- [GOAL OF THE EXERCISE] Given the material below, output exactly the lines from the line with "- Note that" to the line with "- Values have", both ends included, and no other lines.

--------------------

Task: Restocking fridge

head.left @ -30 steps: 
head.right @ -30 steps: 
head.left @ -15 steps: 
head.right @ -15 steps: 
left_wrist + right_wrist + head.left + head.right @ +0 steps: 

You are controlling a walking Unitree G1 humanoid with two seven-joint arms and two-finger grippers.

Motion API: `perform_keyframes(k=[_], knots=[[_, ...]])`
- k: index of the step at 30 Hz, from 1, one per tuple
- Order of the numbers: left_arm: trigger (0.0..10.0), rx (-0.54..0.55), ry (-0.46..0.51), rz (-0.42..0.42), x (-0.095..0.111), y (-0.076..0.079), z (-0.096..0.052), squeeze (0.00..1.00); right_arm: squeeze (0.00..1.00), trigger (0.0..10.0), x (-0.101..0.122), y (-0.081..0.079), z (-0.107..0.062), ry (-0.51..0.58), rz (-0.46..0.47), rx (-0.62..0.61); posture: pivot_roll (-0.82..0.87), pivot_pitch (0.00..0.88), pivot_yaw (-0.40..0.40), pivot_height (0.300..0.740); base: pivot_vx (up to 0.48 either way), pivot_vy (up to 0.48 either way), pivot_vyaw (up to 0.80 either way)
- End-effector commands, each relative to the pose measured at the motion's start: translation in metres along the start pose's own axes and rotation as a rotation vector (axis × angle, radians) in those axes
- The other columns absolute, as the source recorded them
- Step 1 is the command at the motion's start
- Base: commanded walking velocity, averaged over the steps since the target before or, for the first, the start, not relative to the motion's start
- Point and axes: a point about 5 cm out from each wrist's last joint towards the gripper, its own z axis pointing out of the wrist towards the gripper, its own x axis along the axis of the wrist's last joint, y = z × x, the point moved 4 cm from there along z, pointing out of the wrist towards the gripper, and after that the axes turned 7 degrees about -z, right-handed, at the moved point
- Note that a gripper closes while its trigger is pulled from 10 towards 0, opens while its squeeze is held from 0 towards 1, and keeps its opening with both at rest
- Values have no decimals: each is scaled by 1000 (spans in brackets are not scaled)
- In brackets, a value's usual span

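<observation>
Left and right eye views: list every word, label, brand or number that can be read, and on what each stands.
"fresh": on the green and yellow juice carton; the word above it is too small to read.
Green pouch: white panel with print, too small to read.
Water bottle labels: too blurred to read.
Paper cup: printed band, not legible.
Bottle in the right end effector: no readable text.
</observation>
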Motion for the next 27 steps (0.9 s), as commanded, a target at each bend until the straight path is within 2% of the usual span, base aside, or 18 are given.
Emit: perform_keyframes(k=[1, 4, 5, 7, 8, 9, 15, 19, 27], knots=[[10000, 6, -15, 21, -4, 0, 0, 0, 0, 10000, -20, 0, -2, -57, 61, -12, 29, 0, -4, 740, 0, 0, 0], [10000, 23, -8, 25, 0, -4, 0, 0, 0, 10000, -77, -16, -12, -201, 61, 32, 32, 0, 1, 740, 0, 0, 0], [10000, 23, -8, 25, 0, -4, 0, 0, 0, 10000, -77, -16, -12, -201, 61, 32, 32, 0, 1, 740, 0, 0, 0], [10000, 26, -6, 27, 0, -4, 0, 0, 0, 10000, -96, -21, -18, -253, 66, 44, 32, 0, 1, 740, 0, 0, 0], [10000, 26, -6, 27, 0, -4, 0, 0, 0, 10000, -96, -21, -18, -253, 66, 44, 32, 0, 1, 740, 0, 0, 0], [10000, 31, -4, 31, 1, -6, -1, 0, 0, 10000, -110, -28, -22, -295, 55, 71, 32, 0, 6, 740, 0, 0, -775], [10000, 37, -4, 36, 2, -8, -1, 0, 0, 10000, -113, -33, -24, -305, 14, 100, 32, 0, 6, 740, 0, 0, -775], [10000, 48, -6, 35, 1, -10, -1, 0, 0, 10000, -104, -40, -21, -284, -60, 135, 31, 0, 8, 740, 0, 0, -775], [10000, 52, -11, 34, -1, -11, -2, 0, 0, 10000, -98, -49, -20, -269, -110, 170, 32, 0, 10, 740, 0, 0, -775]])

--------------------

- [REPLY TO THE EXERCISE]
- Note that a gripper closes while its trigger is pulled from 10 towards 0, opens while its squeeze is held from 0 towards 1, and keeps its opening with both at rest
- Values have no decimals: each is scaled by 1000 (spans in brackets are not scaled)

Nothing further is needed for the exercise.